[What to do] Find the lines below that include the word "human" and state how many there are, adding nothing.

[Material for this exercise]
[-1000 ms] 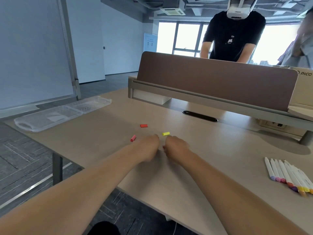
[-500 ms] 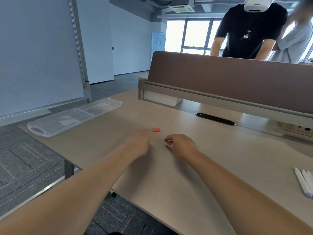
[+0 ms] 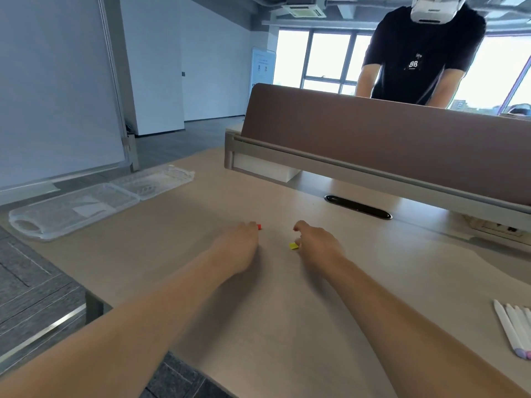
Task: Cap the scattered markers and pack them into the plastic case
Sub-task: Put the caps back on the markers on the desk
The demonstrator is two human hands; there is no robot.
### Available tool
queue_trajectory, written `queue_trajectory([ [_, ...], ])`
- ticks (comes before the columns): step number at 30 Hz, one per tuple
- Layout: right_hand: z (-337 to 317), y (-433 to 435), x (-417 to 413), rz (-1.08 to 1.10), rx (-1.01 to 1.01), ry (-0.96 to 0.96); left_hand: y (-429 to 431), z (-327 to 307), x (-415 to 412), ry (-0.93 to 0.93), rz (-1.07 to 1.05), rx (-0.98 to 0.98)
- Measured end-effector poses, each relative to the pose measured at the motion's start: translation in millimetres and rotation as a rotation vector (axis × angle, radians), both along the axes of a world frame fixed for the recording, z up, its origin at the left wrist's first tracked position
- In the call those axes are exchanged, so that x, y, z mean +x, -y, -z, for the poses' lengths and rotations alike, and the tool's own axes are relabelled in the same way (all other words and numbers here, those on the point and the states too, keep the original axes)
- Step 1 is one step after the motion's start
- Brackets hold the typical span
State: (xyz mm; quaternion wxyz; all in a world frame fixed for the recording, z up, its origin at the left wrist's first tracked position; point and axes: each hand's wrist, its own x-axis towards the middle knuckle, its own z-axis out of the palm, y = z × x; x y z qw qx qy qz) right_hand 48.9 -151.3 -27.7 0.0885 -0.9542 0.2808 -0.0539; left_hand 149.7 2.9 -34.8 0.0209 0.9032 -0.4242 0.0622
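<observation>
My left hand [image 3: 240,242] rests on the beige desk [image 3: 201,282], knuckles up, with its curled fingertips on a small red marker cap [image 3: 259,226] that peeks out past them. My right hand [image 3: 314,242] lies a little to the right with its fingers curled. A yellow cap [image 3: 294,246] lies on the desk against its thumb side, and a tiny red spot shows at its fingertips. The clear plastic case [image 3: 74,208] lies open and flat at the desk's far left edge. White-barrelled markers [image 3: 511,328] lie side by side at the right edge, partly cut off.
A brown divider panel [image 3: 388,139] runs across the back of the desk, with a black cable slot [image 3: 357,207] in front of it. A person in a black shirt [image 3: 422,53] stands behind the divider. The desk's left edge drops to grey floor [image 3: 34,282].
The view has swung back right, so the markers show more. My left hand has reached forward to the red cap. The yellow cap shows again beside my right hand.
</observation>
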Motion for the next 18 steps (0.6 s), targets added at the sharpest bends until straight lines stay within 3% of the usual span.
queue_trajectory([
  [6, -2.1, 10.2, 10.7, -0.040, -0.168, -0.179, 17.4, -8.9, 16.0, -0.037, -0.049, -0.068],
  [18, 10.2, 9.4, 23.9, -0.096, -0.131, -0.002, 37.8, 1.2, 23.2, 0.033, 0.012, 0.072],
])
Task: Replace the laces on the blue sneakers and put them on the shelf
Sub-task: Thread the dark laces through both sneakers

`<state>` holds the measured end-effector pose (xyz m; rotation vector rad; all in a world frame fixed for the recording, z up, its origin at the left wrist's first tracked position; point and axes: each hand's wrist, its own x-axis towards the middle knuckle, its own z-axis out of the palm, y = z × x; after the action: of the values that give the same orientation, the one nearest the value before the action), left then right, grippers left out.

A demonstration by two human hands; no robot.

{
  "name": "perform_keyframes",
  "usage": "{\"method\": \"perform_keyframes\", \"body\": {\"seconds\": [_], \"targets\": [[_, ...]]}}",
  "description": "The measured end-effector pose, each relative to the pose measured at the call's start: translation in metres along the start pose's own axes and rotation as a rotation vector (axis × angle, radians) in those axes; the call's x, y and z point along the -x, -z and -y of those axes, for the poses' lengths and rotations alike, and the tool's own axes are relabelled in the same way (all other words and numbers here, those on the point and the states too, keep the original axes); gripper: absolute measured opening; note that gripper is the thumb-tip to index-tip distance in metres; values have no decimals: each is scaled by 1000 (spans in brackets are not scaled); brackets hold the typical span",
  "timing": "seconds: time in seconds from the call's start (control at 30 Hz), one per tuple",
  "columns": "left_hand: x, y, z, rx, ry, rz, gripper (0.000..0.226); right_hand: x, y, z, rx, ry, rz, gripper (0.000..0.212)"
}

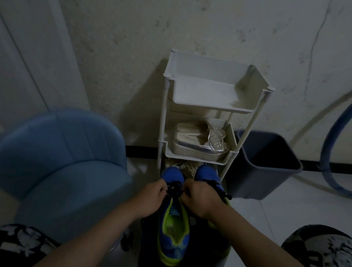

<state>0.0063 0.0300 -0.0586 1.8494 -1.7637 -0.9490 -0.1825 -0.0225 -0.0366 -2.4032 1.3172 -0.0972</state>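
Both hands, left (pixel 152 197) and right (pixel 200 199), are pinching the limp lace (pixel 173 189); the sneaker (pixel 173 224) below looks light, best gripped at its heel.

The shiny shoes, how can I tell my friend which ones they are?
Find the white rack against the wall, between the blue chair and the dark bin. On its middle tray lie the silver sandals, side by side. Unlike the blue sneakers lower down in front, they are pale and glittery, with studded straps and no laces.
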Motion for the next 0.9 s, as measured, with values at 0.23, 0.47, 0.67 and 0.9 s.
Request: {"method": "perform_keyframes", "body": {"seconds": [0.23, 0.47, 0.67, 0.9], "targets": [[-9, 0, 0, 145, 115, -8, 25, -12, 12, -8, 36, 67, 86, 27], [-10, -1, -6, -301, -118, -64, 21, -18, 9, -2, 166, 103, 57, 23], [-11, -2, -8, -461, -213, -13, 18, -21, -1, -1, 218, 146, 69, 26], [-10, -6, -12, -256, -61, -61, 3, -18, -6, 1, 100, 96, 43, 25]]}}
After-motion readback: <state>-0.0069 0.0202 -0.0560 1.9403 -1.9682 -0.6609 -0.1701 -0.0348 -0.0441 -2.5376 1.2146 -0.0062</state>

[Output for this exercise] 2